Mientras il popolo di Cuba sopravvive in mezzo a blackout, scarsità di cibo e deterioramento dei servizi di base, la portavoce del regime Marxlenin Pérez Valdés viaggia per la Spagna per -secondo la versione ufficiale- "denunciare" la nuova fase dell'"imperialismo statunitense" sotto il mandato di Donald Trump.
La sceneggiatrice e conduttrice del programma televisivo "Cuadrando la Caja" sta effettuando un tour in ben 18 città per parlare del recrudescimento dell'embargo, della crisi energetica e di quelle che definisce campagne di disinformazione contro l'Isola.
Secondo il portale affine al regime Cubainformación, il tour è organizzato dal Movimento Statale di Solidarietà con Cuba (MESC) e comprende manifestazioni di supporto indette da collettivi di sinistra.
Sotto il motto "Cuba di fronte alla nuova fase dell'imperialismo statunitense", Marxlenin, moglie di uno dei nipoti di Fidel Castro, visiterà Madrid, Siviglia, Malaga, Cordoba, Valencia, Gijón, Oviedo, Logroño, Saragozza e Barcellona, tra le altre.
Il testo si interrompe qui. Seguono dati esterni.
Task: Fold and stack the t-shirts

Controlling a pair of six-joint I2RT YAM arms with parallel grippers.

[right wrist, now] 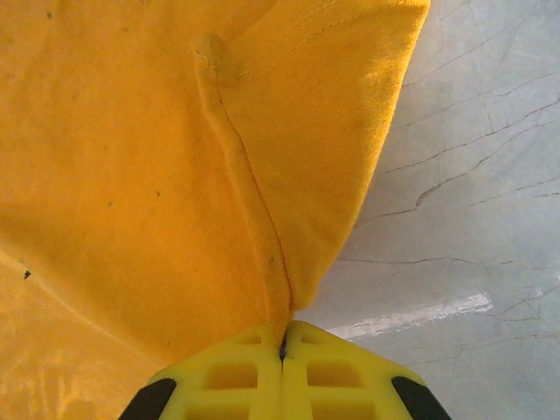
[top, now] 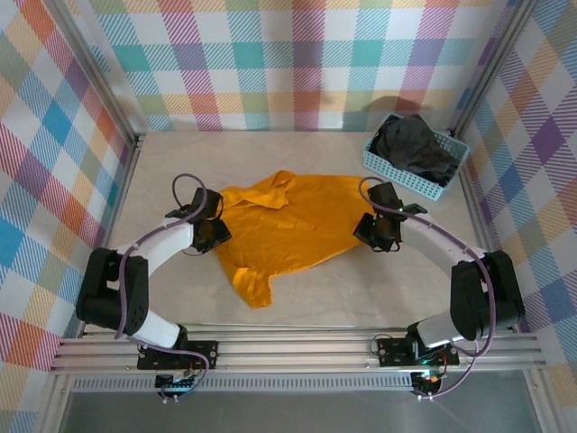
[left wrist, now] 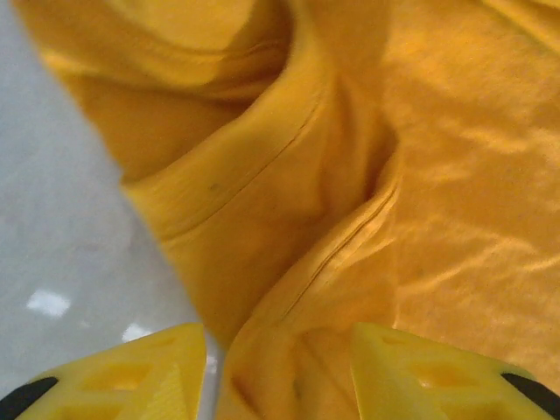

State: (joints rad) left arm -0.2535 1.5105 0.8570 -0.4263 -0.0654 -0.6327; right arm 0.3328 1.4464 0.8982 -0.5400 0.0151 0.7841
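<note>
Bright orange-yellow cloth t-shirt point(top: 297, 221) gets grabbed!
Right tool point(right wrist: 283, 337) pinches its edge; left tool point(left wrist: 280, 350) gapes astride a fold.

Left wrist view: orange-yellow t-shirt point(left wrist: 350, 175) runs off 3 edges. Both fingers of the left pincer point(left wrist: 278, 372) are cropped at the bottom, and the nearest cloth is blurred.

Right wrist view: the shirt's fold vanishes between the right pincer point(right wrist: 283, 350) fingers.

Top view: charcoal t-shirt point(top: 413, 147) is bunched, its lower part behind the basket point(top: 401, 179) wall.
</note>
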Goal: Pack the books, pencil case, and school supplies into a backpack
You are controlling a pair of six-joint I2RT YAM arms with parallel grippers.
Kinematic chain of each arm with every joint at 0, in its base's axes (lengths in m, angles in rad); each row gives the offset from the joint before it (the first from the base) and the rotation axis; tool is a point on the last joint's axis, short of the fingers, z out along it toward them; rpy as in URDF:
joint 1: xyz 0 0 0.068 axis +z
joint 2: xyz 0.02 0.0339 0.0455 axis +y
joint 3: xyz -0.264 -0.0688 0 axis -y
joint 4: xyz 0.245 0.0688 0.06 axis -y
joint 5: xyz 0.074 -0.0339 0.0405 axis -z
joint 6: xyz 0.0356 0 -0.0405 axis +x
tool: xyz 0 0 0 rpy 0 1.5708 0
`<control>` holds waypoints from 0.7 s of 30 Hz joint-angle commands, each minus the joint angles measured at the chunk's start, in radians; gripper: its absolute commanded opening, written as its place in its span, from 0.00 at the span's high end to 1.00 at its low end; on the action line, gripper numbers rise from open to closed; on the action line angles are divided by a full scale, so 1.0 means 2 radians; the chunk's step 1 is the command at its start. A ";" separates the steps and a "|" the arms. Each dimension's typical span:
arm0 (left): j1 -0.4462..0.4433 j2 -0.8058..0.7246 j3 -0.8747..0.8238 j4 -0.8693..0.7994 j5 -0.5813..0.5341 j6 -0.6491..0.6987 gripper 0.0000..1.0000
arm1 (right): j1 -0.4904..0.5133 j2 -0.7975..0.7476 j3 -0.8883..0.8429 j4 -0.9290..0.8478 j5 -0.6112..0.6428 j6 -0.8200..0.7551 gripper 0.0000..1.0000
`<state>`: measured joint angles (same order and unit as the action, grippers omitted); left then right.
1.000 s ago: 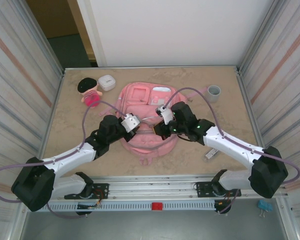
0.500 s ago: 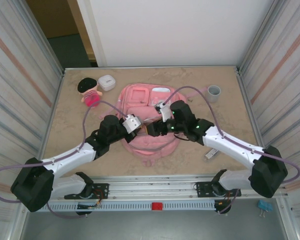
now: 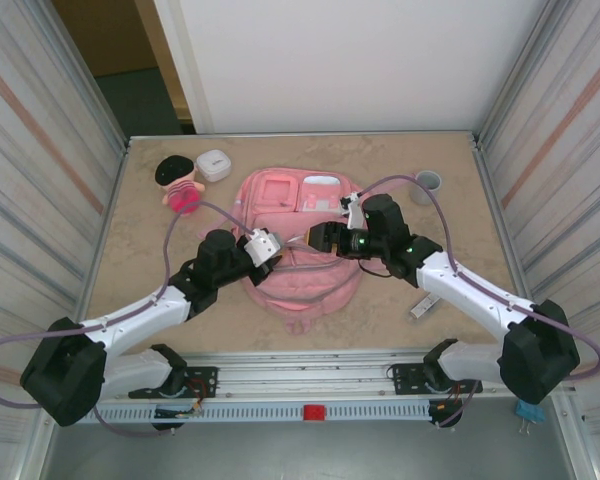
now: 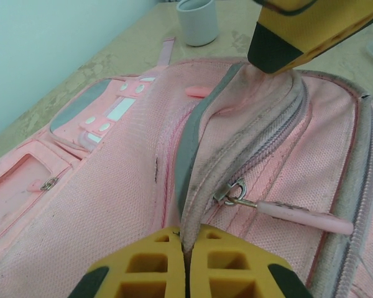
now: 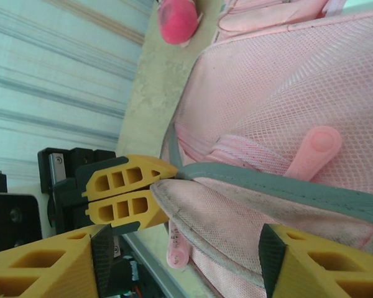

Gli organizzatori indicano che tutti gli eventi saranno accompagnati da un servizio d'ordine e diritto di ammissione.
La gira si inserisce anche all'interno delle attività internazionali per il centenario di Fidel Castro, sotto lo slogan "100 anni con Fidel".
Nonostante la cattiva gestione e le politiche economiche del governo abbiano ridotto il popolo in una delle più gravi crisi economiche degli ultimi decenni, la presentatrice ufficialista, tuttavia, concentra il suo discorso nel dare esclusivamente la responsabilità agli Stati Uniti per la situazione interna, una posizione che difende sia in televisione che sui social media.
In gennaio, dopo le misure adottate da Trump che dichiararono un'emergenza nazionale considerando il Governo cubano una minaccia per la sicurezza americana, Marxlenin reagì definendo la decisione come "l'ultima pagliacciata contro il nostro paese".
Pérez Valdés è dottore in Scienze Filosofiche ed ex professoressa di marxismo presso l'Università dell'Avana. È sposata con Fidel Castro Smirnov, nipote del compianto leader storico cubano, il che la collega direttamente all'élite politica del paese.
Ha manifestato pubblicamente la sua ammirazione per il governante Miguel Díaz-Canel e sua moglie Lis Cuesta, ed è stata protagonista di polemiche per difendere in televisione le posizioni ufficiali sulla crisi alimentare e screditare i critici del sistema.
Il suo programma "Cuadrando la caja", trasmesso dal 2022, si presenta come uno spazio per dibattere l'economia "dal socialismo cubano", anche se le sue interventi riproducono fedelmente la linea discorsiva del governo.
In un'occasione ha affermato che prima dell'arrivo di Hugo Chávez al potere in Venezuela, Cuba aveva già iniziato a "rialzarsi economicamente", rivendicando l'eredità di Fidel Castro nella fase successiva al crollo sovietico.
Il nome Marxlenin -che combina riferimenti a Karl Marx e Vladimir Ilich Lenin- è stato scelto dai suoi genitori quando studiavano filosofia all'Università de L'Avana, come ha raccontato lei stessa in alcune apparizioni televisive.
In una partecipazione alla Mesa Redonda ricordò di aver conosciuto Fidel Castro, il quale scherzò sulla possibilità di chiamarsi Fidelia.
La gira per la Spagna mira a rafforzare le reti di sostegno al regime cubano in un contesto internazionale di alta tensione politica.
Nel frattempo, la situazione interna dell'Isola continua a essere segnata da profonde difficoltà economiche e sociali, in contrasto con l'attività esterna di una delle voci più visibili della narrativa ufficiale.